WHAT YOU NEED TO DO -
Restate word for word the lines of the entries below, starting with the line that holds "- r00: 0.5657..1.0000" and ending with the line that holds "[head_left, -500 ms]", and no others.

INFORMATION PROVIDED -
==================================================

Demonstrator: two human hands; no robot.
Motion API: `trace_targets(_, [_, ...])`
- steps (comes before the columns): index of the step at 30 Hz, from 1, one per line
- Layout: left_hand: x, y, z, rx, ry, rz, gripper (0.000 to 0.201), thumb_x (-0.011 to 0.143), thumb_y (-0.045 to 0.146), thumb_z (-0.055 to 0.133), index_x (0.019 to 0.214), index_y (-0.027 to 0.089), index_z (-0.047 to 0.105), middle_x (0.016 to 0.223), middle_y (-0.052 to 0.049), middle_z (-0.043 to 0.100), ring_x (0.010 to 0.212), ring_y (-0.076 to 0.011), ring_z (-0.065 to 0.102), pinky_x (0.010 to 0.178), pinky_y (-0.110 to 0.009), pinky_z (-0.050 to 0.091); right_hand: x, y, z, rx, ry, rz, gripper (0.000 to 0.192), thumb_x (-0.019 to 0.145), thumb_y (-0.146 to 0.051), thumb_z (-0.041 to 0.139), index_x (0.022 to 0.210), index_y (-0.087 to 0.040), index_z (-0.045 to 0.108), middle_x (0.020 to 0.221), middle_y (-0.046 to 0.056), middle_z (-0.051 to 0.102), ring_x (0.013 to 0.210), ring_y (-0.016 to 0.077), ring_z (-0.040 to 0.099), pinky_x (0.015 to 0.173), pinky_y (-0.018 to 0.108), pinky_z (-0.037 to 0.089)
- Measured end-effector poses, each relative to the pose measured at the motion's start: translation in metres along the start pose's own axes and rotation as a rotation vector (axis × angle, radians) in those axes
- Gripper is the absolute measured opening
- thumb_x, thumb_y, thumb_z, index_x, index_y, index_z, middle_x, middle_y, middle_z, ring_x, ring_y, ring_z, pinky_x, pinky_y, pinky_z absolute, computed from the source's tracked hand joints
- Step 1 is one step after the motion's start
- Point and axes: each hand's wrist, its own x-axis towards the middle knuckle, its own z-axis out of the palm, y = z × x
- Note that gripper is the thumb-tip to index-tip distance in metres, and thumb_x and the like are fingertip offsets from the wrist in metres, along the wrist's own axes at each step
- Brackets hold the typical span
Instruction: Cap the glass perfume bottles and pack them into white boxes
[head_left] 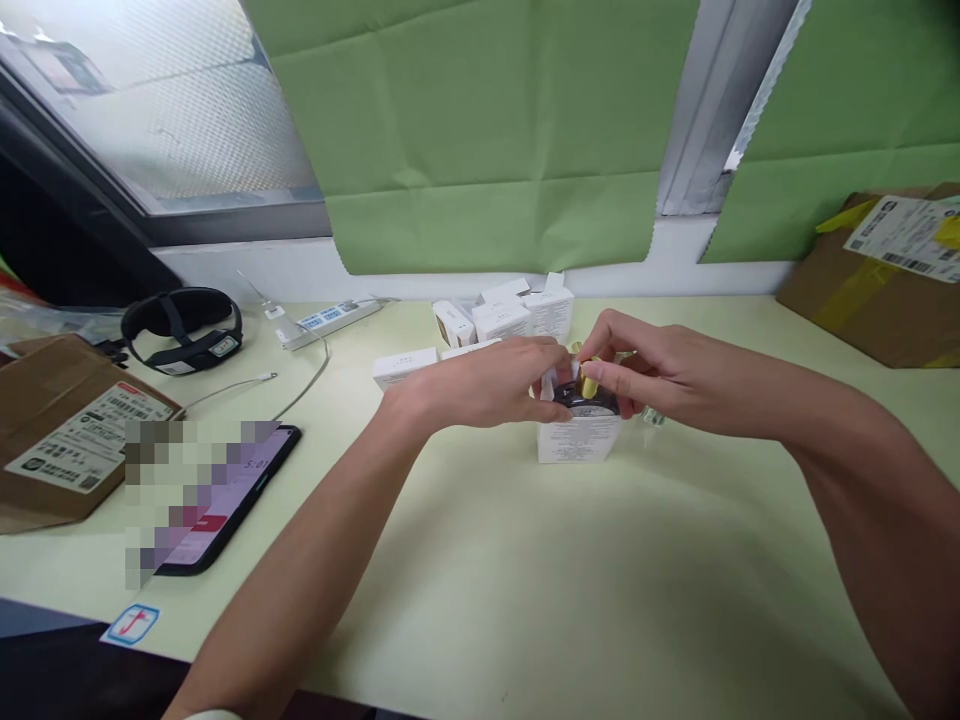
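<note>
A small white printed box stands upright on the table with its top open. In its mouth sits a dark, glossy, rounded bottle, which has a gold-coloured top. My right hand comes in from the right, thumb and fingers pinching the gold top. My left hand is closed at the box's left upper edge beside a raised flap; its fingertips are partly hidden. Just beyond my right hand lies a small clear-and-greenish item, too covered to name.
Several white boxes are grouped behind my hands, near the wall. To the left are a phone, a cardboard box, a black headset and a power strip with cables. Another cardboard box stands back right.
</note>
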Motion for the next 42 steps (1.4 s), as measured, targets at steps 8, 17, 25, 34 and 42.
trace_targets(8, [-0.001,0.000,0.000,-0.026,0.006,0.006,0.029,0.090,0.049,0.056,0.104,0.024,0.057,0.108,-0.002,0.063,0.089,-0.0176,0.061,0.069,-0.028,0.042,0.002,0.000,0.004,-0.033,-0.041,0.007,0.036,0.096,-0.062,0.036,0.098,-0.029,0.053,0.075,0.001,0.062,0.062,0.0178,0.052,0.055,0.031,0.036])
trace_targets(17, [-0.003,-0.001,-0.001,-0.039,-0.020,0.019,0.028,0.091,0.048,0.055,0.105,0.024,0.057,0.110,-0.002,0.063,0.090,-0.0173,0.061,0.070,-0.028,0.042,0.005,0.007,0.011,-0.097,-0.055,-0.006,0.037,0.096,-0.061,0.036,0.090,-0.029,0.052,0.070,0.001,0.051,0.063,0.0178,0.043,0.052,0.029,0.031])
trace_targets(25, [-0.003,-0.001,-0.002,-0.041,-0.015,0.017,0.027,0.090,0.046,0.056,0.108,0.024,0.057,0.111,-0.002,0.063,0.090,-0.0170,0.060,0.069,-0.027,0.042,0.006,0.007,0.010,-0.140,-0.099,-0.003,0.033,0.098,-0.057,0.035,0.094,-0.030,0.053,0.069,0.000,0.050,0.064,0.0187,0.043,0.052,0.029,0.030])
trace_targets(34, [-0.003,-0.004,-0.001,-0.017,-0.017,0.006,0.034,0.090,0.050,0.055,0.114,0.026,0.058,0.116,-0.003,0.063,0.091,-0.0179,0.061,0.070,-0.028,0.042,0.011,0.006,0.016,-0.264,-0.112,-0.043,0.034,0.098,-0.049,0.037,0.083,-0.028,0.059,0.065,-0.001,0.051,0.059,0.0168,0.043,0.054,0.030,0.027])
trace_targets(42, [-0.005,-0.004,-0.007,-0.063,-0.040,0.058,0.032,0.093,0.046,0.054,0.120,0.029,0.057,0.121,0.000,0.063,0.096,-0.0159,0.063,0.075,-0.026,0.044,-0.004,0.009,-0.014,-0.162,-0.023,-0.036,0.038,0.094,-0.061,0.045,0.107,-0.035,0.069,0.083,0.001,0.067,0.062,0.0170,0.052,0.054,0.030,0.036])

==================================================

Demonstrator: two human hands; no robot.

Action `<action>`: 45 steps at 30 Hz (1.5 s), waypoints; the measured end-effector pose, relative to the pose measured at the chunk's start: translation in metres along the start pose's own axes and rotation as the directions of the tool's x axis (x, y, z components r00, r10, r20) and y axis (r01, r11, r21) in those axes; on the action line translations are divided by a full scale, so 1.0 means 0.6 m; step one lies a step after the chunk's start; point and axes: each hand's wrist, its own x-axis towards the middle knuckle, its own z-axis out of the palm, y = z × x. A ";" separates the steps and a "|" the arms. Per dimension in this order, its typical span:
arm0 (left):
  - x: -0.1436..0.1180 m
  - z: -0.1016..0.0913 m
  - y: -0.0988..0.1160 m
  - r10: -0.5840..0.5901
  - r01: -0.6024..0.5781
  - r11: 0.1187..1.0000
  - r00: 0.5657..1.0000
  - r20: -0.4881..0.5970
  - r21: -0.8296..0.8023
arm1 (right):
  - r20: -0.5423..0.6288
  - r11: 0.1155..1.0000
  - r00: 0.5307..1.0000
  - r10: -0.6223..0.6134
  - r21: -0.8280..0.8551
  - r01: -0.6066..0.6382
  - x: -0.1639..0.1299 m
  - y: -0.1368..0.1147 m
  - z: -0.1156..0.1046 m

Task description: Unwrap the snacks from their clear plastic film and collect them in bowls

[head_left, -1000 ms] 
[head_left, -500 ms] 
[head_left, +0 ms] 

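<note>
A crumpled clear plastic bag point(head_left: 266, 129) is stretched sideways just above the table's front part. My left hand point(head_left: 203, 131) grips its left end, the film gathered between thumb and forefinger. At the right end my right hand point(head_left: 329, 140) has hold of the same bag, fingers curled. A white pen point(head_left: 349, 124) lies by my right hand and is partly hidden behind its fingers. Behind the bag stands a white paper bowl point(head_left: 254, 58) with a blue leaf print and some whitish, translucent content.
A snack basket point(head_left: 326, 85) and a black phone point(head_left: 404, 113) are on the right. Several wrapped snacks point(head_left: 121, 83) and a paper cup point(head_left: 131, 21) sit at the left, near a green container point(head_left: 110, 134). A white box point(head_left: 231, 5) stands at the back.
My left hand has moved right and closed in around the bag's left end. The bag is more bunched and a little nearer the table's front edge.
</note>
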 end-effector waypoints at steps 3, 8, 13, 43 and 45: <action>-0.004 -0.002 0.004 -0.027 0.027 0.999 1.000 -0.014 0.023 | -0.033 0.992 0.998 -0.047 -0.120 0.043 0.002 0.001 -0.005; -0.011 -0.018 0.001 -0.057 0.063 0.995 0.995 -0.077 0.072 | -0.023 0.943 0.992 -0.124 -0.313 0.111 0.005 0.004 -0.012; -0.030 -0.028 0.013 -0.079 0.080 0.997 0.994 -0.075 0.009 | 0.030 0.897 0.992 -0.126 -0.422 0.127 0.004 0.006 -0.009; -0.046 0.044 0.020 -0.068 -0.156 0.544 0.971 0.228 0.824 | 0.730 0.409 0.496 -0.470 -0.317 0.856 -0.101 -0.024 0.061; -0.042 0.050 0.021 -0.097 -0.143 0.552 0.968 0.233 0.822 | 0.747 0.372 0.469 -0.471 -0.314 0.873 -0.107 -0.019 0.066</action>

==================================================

EXERCISE RESULT -
  - r00: 0.5657..1.0000
  - r20: -0.4881..0.5970
  - r21: -0.8296..0.8023
arm1 (right):
  - r20: -0.5423..0.6288
  - r11: 0.1155..1.0000
  - r00: 0.5307..1.0000
  - r10: -0.6223..0.6134
  - r21: -0.8280..0.8551
  - r01: -0.6066..0.6382
  - x: -0.1639..0.1299 m
  - y: -0.1368..0.1147 m
  - z: -0.1156..0.1046 m

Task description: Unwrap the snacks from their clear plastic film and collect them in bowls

[head_left, -1000 ms] 
[head_left, -500 ms] 

With this, the answer is finished.